Télesphore Gagnon est né le 11 juillet 1883 à Sainte-Philomène-de-Fortierville, un village situé sur la rive sud du fleuve Saint-Laurent, à environ 100 kilomètres au sud-ouest de Québec. Cultivateur de profession, il était également charpentier, menuisier, forgeron et bûcheron. En 1906, il épouse Marie-Anne Caron, avec qui il a quatre enfants : Marie-Jeanne, Aurore, Georges-Étienne et Joseph. En janvier 1918, Marie-Anne Caron décède de la tuberculose. Le 1er février 1918, Télesphore se remarie avec Marie-Anne Houde, une veuve ayant six enfants issus de son précédent mariage. Marie-Anne Houde emménage chez les Gagnon pour s'occuper de la maison et des enfants[2].
Le 12 février 1920, Aurore Gagnon, âgée de 10 ans, décède des suites de sévices physiques répétés infligés par sa belle-mère, Marie-Anne Houde, et son père, Télesphore Gagnon. Une autopsie pratiquée par le docteur Albert Marois révèle environ 54 blessures sur le corps de l'enfant, dont la plus grave se situe sur le côté du crâne.
Le procès de Marie-Anne Houde débute en avril 1920. Elle est reconnue coupable de meurtre et condamnée à la pendaison. Sa peine est commuée en prison à vie en raison de son état de santé[3].

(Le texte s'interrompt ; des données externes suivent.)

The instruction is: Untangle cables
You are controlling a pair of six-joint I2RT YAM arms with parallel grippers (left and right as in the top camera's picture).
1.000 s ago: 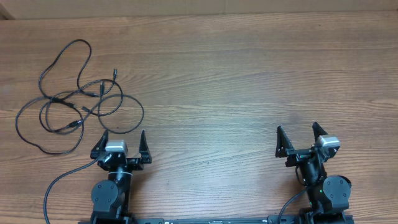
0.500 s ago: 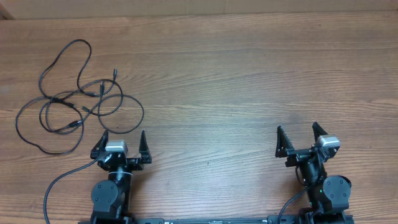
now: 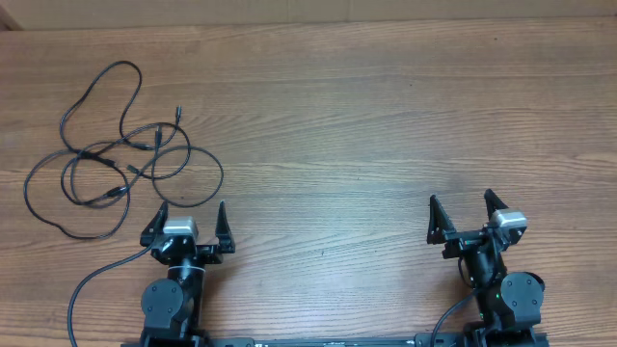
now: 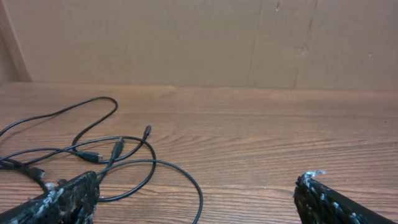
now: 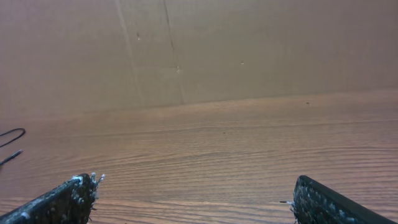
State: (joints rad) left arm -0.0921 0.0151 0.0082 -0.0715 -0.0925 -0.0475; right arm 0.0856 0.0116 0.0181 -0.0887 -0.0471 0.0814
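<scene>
The cables (image 3: 116, 159) are thin black cords in a loose tangle of overlapping loops at the left of the wooden table, with small plugs near the middle of the tangle. They also show in the left wrist view (image 4: 118, 155), just ahead and left of the fingers. My left gripper (image 3: 190, 214) is open and empty, right below the tangle's near loop (image 4: 198, 194). My right gripper (image 3: 461, 207) is open and empty at the near right, far from the cables. In the right wrist view (image 5: 194, 191) only a cable end (image 5: 11, 144) shows at the far left edge.
A brown cardboard wall (image 4: 199, 43) runs along the table's far edge. The arms' own thicker black cables (image 3: 92, 284) hang near the bases at the front edge. Bare wood (image 3: 386, 125) spans the middle and right.
</scene>
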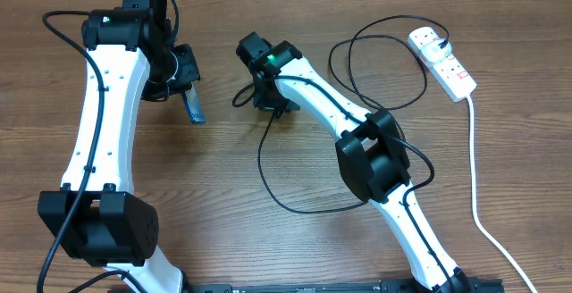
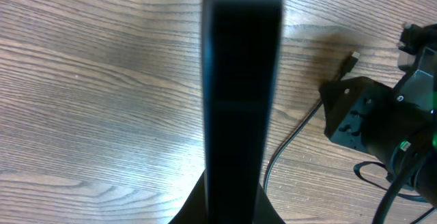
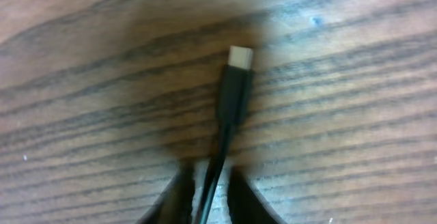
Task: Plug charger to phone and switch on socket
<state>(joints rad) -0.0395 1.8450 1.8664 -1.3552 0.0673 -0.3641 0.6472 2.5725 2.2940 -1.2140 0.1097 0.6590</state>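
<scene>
My left gripper [image 1: 185,83] is shut on the phone [image 1: 194,107] and holds it edge-on above the table at the left. In the left wrist view the phone [image 2: 242,80] is a dark upright bar between my fingers. My right gripper [image 1: 259,101] is shut on the charger's black cable [image 1: 268,177], just right of the phone. In the right wrist view the cable runs between my fingers [image 3: 208,197], and the small plug tip [image 3: 235,80] sticks out over the wood. The tip also shows in the left wrist view [image 2: 351,60]. The socket [image 1: 444,61] lies at the back right with the white plug head [image 1: 427,38] in it.
The black cable loops widely over the middle of the table and around my right arm [image 1: 375,154]. The socket's white cord [image 1: 474,168] runs down the right side to the front edge. My right gripper body [image 2: 369,115] shows at the right of the left wrist view.
</scene>
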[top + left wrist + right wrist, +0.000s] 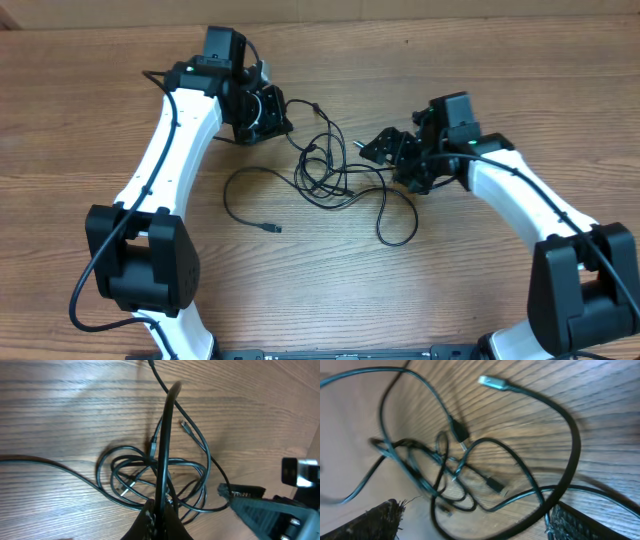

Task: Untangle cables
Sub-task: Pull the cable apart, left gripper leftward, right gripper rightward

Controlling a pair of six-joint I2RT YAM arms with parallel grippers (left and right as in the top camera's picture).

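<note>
Left arm (175, 135): extends from the near left corner of the counter (450, 290) toward the far side, its wrist turned inward. The left tool (270, 115) sits at the far left edge of the tangle. In the left wrist view its fingers (150, 520) are pressed together on a single black strand (167, 435), which rises taut from the grip and arches over before running down to the counter.

Right arm (520, 195): reaches from the near right corner, bent at the elbow. The right tool (378, 148) points left at the tangle from the opposite side. In the right wrist view its two fingers (382, 520) stand wide apart at the lower corners of the frame, clamped on nothing. That view is blurred. One thick strand curves close past the right-hand finger; contact cannot be told.

Cables (325, 172): thin black cords lying on the counter between the two tools, knotted into several overlapping loops at the centre. One loose strand sweeps out to the left and ends in a small plug (272, 229), well apart from the knot. Another loop (395, 225) hangs toward the near side, below the right tool. A silvery-blue plug tip (492, 381) shows in the right wrist view, lying on the counter beyond the knot.

Obstructions: the crossings at the knot's centre overlap closely, and individual cords cannot be told apart there.
</note>
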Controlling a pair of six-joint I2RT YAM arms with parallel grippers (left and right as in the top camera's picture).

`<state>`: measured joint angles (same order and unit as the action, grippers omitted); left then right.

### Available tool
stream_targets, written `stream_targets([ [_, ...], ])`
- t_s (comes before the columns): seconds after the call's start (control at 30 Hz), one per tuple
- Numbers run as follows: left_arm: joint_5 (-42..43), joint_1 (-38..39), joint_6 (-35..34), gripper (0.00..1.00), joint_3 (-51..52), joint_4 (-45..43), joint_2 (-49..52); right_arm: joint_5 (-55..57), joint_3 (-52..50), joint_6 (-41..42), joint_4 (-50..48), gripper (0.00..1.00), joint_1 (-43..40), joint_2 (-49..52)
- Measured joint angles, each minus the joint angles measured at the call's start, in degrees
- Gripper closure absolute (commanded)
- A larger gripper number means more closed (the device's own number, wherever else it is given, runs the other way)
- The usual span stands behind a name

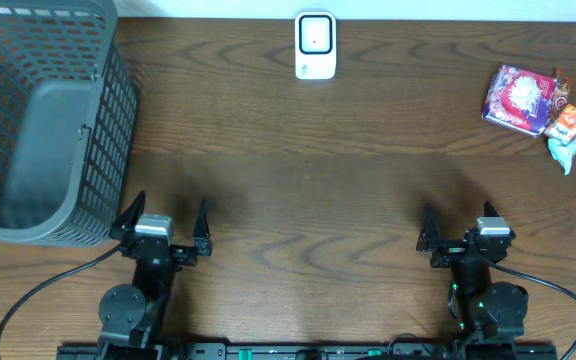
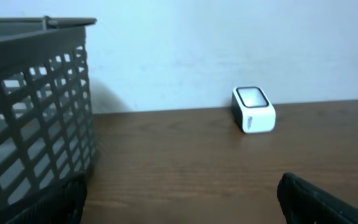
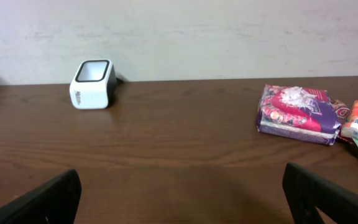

Télesphore Gagnon est également jugé en avril 1920. Il est reconnu coupable d'homicide involontaire et condamné à la prison à vie. Le jury estime qu'il a été manipulé par sa femme dans les mauvais traitements infligés à sa fille.
Télesphore Gagnon purge cinq ans de sa peine avant d'être libéré en 1925 pour bonne conduite. Après sa libération, il retourne vivre à Sainte-Philomène-de-Fortierville, où il travaille comme menuisier. En 1938, il se remarie avec Marie-Laure Habel. Il décède le 30 août 1961[4].